Пархоменко поехал дальше. Фома Бондарь задержался. Он подозвал журналиста из газеты и, указывая на беженцев, сказал:

— Митинг митингом, но пригласите их в «Красный кавалерист»: пусть расскажут бойцам, что испытывают пленные красноармейцы, которые с голода едят траву на грязном дворе житомирской тюрьмы! Пусть опишет газета, как прикалывает штыками защитников нашей родины ротмистр Барнацкий!

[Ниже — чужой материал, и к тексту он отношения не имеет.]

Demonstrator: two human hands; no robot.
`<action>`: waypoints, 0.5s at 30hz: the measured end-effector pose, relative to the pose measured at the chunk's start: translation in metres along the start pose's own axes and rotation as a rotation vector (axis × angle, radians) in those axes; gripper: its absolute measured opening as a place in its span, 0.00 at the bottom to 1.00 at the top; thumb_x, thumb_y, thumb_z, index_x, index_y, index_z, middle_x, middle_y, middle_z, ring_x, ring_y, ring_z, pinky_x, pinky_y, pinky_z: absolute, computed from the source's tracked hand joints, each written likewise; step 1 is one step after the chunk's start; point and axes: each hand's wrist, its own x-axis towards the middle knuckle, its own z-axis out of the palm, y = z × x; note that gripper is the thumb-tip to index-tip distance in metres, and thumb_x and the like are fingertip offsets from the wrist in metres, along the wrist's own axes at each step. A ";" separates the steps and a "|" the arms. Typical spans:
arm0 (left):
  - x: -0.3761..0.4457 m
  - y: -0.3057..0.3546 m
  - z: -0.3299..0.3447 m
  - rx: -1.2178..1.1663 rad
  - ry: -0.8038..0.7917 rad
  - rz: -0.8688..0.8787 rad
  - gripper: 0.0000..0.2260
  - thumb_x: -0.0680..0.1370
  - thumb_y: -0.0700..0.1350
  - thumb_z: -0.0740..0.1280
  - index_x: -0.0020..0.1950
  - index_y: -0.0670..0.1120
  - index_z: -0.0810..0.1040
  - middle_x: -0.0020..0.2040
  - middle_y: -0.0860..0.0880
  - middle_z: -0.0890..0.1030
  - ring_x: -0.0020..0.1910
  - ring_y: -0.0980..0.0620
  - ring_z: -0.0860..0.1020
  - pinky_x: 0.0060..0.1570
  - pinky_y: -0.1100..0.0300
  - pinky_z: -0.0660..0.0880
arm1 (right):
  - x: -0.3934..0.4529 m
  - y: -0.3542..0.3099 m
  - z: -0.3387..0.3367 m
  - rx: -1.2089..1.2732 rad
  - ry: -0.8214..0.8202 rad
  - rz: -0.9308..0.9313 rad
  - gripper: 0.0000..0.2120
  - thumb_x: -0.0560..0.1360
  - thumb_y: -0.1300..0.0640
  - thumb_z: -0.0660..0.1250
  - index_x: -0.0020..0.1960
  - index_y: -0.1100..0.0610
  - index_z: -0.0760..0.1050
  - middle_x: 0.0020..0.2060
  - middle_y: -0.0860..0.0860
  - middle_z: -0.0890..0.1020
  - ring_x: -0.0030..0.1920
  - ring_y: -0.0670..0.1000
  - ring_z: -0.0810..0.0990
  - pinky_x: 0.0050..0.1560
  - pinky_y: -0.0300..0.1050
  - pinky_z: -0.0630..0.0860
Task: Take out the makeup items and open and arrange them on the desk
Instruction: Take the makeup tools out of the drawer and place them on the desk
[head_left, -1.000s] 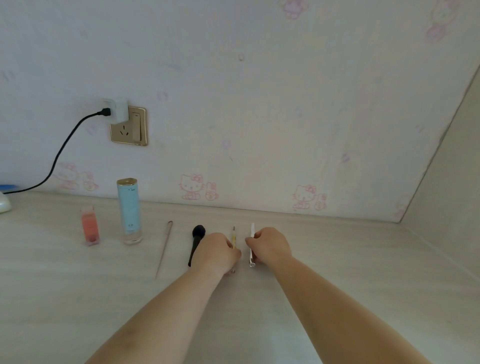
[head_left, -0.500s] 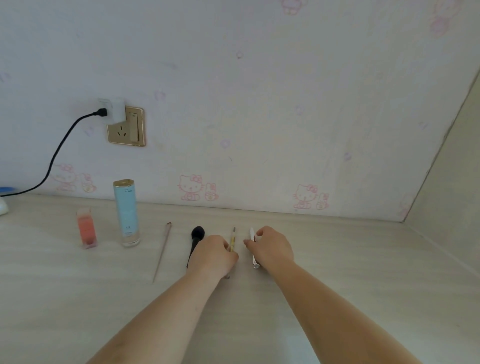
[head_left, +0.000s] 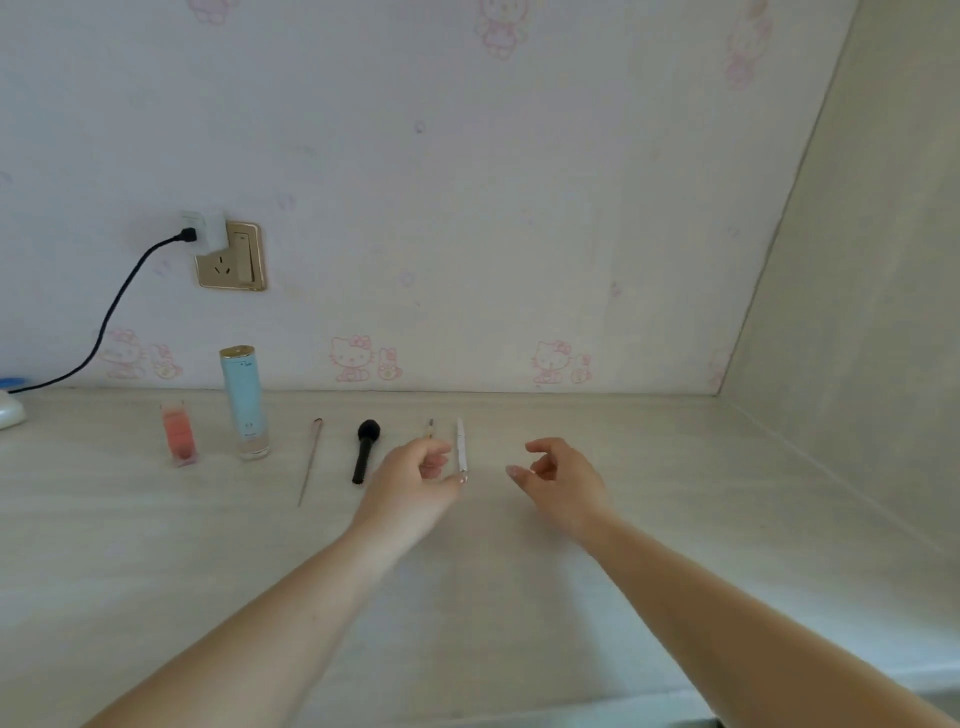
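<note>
Makeup items lie in a row near the back of the pale desk (head_left: 675, 519). From the left: a small pink bottle (head_left: 178, 434), a tall light-blue bottle with a gold cap (head_left: 244, 402), a thin pink stick (head_left: 310, 462), a black brush (head_left: 366, 449), a thin yellowish pencil (head_left: 429, 428) partly hidden by my left hand, and a white pen (head_left: 461, 451). My left hand (head_left: 415, 483) hovers beside the white pen's near end, fingers loosely curled, holding nothing. My right hand (head_left: 563, 480) is to the right of the pen, fingers apart and empty.
A gold wall socket (head_left: 236, 262) holds a white plug with a black cable (head_left: 111, 312) running down to the left. A white object (head_left: 10, 413) sits at the desk's far left edge. A side wall (head_left: 857, 312) closes off the right.
Both hands have let go of the pencil and the white pen and drawn back. My right hand moved to the right, away from the pen. The pen now lies straight on the desk.
</note>
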 end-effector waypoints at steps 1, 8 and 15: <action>-0.013 0.011 0.003 -0.001 -0.023 0.050 0.12 0.73 0.42 0.71 0.55 0.51 0.76 0.51 0.51 0.77 0.50 0.53 0.77 0.51 0.63 0.71 | -0.017 0.003 -0.014 -0.033 0.012 -0.045 0.20 0.71 0.47 0.71 0.60 0.51 0.73 0.48 0.48 0.76 0.48 0.47 0.77 0.49 0.39 0.71; -0.124 0.068 0.045 0.076 -0.419 0.306 0.16 0.73 0.45 0.71 0.60 0.52 0.75 0.54 0.56 0.76 0.53 0.63 0.75 0.54 0.69 0.71 | -0.158 0.033 -0.104 -0.139 -0.095 -0.137 0.19 0.71 0.49 0.71 0.60 0.46 0.72 0.55 0.42 0.73 0.56 0.39 0.73 0.56 0.36 0.74; -0.233 0.079 0.097 0.069 -0.773 0.355 0.16 0.74 0.46 0.70 0.61 0.51 0.75 0.53 0.59 0.77 0.55 0.63 0.75 0.55 0.68 0.72 | -0.277 0.077 -0.172 -0.222 -0.097 -0.053 0.19 0.69 0.55 0.74 0.55 0.41 0.73 0.55 0.43 0.74 0.56 0.42 0.76 0.57 0.39 0.76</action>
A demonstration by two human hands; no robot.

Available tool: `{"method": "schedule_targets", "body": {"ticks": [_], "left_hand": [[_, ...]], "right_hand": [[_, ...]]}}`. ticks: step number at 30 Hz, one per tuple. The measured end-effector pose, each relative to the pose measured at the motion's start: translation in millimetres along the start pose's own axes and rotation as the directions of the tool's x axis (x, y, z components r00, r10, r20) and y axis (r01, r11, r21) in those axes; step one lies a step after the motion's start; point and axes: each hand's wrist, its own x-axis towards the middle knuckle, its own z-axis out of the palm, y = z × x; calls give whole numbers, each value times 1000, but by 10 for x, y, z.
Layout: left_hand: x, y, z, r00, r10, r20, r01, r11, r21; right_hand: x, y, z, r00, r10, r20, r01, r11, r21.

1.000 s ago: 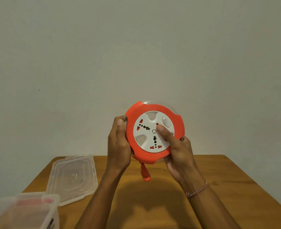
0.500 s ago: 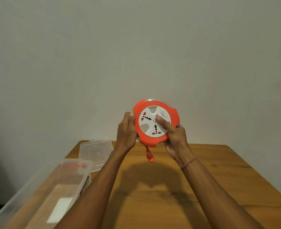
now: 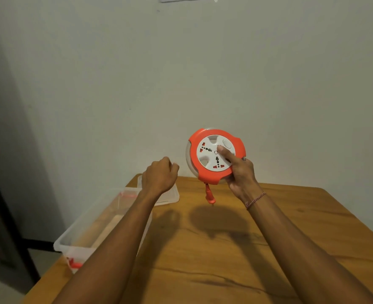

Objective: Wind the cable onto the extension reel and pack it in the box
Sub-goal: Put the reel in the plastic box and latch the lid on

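With the reel (image 3: 216,156) clamped in the right hand (image 3: 239,172) above the worktop (image 3: 225,249), plug (image 3: 209,195) dangling, and the left hand (image 3: 159,176) loosely curled and empty, lowering it flat into the clear box (image 3: 89,233) would best keep the plug tucked inside.

Bench (image 3: 236,249): wooden, brown grain, set against a pale wall. On it, at left edge: clear plastic box (image 3: 87,233), open; clear lid (image 3: 170,195) behind it.
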Motion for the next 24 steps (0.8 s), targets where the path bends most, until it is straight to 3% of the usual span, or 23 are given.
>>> {"method": "schedule_targets", "body": {"ticks": [4,8,11,14,18,24], "left_hand": [[-267,-244,-48,998,-35,53,17,951,308],[-477,-334,-80,961,-240,136,169,903,395],[-567,-369,-65,939,-259,227,116,858,501],[-620,-335,-50,937,-187,296,-11,830,558],[-629,-195,-48,914,-39,405,-182,851,492],[-694,272,95,769,258,585,-454,865,215]], "right_hand": [[-63,8,28,1000,9,11,-9,1000,-10],[-125,29,39,999,33,18,-32,999,-22],[-179,45,36,999,38,20,-38,999,-14],[-222,43,16,999,42,25,-42,999,-18],[-265,-8,-14,999,40,27,-39,999,-21],[-292,-170,-207,1000,29,-6,-29,999,-31]]}}
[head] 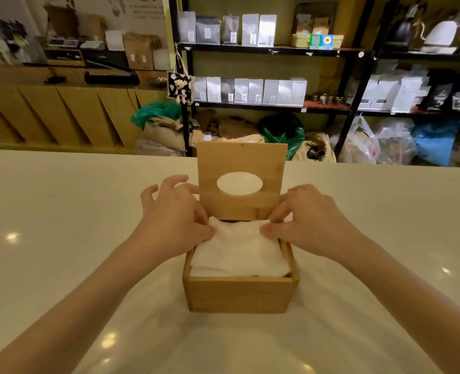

Пусть опишут, как устраивают заговоры и как мучают наших людей съехавшиеся отовсюду контрразведчики, шпионы и жандармы, вся эта сволочь, ополчившаяся против нас в третьем походе Антанты!..

Глава четырнадцатая

Целые реки грязи, переливаясь через шоссе, заполняли и выравнивали придорожные канавы. Деревья, под непрерывным ливнем, хлестали ветвями по этим потокам, и казалось, что никогда теперь не выпрямятся эти ветви! Жутко было глядеть на бесконечные то холодные, то теплые ливни…

«Глядеть? А каково-то стоять под ними ночью да перед рассветом, когда подует, ветер?.. у-у…» — думал Пархоменко, проезжая через какой-то брошенный населением городок. По городку шел обоз со снарядами и пулеметами, а перегоняя его, спешил на передовую 81-й полк. В передних рядах полка, подтянутый и веселый, ехал вчерашний беженец. И, глядя на него, Пархоменко подумал с удовольствием: «Этот и до эскадронного выслужится. А пожалуй, и дальше».